Copy each line of the records below that mentions the word "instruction".

» **Exercise inputs**:
● ● ● ●

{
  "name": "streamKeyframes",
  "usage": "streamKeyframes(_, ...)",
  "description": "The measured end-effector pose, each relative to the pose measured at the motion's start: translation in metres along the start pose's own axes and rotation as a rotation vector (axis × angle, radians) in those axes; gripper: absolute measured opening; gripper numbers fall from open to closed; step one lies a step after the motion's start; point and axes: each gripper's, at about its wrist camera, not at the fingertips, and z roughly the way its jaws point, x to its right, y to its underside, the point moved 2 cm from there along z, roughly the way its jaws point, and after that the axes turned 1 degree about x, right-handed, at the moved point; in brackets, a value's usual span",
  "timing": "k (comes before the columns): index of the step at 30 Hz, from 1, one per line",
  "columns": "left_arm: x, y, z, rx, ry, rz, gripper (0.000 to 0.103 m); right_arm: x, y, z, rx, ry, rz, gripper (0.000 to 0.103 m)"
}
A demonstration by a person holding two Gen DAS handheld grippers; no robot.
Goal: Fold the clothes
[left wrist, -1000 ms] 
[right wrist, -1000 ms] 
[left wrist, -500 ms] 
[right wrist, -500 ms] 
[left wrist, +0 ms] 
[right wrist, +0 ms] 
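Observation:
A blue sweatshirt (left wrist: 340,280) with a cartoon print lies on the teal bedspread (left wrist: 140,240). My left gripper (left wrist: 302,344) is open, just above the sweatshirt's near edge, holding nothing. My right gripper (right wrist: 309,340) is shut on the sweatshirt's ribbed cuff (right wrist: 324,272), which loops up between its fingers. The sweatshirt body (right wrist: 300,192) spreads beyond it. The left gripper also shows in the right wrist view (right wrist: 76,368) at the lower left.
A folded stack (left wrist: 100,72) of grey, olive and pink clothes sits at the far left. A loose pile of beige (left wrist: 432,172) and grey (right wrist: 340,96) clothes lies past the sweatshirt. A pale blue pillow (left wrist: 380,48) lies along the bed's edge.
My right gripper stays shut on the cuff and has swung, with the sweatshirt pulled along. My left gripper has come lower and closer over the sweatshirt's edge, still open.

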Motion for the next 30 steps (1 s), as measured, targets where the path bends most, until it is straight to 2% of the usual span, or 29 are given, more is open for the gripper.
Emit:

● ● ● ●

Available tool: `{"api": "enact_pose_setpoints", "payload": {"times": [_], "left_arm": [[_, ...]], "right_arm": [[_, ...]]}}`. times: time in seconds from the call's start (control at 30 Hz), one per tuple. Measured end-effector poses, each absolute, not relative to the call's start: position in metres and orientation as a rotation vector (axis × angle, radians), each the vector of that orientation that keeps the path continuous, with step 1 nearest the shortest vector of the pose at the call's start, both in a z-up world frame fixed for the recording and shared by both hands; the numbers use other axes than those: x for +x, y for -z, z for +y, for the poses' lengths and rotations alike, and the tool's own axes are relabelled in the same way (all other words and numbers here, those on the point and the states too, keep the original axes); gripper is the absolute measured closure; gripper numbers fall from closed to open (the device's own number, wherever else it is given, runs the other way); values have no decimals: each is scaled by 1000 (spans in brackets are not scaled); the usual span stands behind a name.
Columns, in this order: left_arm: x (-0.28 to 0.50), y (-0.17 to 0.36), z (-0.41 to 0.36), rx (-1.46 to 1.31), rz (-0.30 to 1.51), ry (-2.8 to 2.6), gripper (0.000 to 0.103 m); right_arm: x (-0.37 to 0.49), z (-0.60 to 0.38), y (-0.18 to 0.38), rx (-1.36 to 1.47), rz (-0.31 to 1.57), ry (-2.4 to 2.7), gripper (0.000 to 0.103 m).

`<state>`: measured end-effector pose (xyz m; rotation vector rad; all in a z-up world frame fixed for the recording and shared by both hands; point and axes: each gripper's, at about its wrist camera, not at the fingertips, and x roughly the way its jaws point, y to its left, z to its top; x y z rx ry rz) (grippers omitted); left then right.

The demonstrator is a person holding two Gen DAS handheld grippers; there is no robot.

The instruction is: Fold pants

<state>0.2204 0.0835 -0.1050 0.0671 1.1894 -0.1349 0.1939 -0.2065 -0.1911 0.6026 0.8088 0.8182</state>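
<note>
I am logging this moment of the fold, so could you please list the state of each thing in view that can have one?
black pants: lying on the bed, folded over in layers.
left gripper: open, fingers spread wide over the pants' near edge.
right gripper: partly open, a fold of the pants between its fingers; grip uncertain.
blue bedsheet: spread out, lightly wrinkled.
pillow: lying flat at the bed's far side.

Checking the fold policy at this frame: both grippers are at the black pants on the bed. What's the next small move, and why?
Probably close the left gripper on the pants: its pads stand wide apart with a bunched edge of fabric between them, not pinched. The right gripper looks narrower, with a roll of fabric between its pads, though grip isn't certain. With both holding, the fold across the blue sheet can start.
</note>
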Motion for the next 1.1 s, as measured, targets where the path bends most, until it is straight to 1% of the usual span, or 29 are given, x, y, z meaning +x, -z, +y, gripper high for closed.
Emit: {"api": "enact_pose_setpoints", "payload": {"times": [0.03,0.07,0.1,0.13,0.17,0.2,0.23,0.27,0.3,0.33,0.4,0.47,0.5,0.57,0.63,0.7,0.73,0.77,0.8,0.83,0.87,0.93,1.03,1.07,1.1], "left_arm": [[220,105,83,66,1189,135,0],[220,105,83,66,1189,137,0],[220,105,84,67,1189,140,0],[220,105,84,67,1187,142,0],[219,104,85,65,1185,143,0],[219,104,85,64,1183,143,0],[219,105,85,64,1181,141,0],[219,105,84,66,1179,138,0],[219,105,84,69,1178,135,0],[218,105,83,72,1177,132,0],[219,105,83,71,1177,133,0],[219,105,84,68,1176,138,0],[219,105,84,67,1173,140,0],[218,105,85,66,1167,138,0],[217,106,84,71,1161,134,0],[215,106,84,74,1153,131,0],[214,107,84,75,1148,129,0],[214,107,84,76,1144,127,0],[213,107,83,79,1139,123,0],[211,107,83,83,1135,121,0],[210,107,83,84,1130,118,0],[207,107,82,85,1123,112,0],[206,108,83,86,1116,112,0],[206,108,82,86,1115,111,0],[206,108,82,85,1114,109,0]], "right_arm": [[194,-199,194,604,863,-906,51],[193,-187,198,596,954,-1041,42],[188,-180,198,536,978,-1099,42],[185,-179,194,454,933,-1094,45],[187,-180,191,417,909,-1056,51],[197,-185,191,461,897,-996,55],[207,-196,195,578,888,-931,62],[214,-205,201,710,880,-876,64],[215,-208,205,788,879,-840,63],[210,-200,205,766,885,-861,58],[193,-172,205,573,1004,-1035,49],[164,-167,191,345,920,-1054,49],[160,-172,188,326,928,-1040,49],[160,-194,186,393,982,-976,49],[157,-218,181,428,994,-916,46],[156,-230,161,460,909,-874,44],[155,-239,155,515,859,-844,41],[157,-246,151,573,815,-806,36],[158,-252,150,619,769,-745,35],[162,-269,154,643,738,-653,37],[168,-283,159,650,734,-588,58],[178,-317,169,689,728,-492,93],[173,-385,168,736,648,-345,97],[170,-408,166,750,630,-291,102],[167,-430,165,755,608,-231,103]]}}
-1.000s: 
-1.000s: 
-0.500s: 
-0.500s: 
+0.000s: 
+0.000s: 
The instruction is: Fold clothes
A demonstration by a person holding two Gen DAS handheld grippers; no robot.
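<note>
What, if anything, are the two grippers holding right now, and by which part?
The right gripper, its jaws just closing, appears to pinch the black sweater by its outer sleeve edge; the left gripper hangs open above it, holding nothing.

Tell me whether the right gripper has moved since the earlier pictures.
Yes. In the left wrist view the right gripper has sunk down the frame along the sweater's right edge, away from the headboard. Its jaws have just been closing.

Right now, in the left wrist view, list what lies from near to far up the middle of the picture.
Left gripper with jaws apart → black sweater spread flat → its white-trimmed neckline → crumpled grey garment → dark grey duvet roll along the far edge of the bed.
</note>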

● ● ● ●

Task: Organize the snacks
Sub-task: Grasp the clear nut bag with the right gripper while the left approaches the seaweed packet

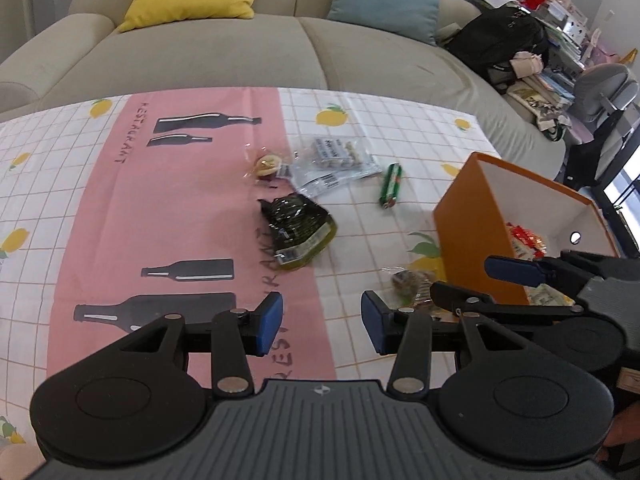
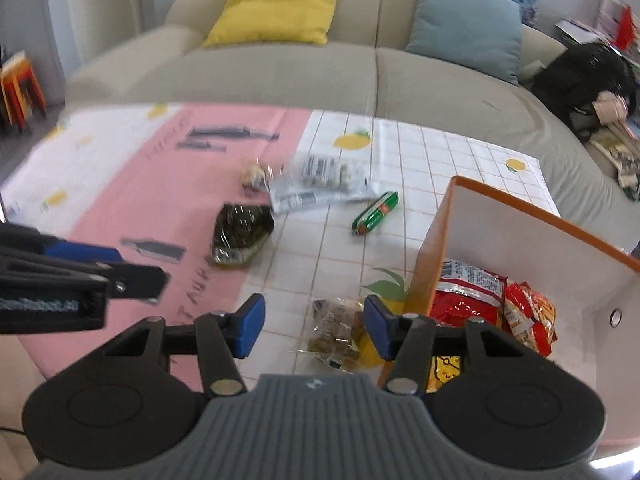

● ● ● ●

» **Response**:
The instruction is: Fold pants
The instruction is: Fold clothes

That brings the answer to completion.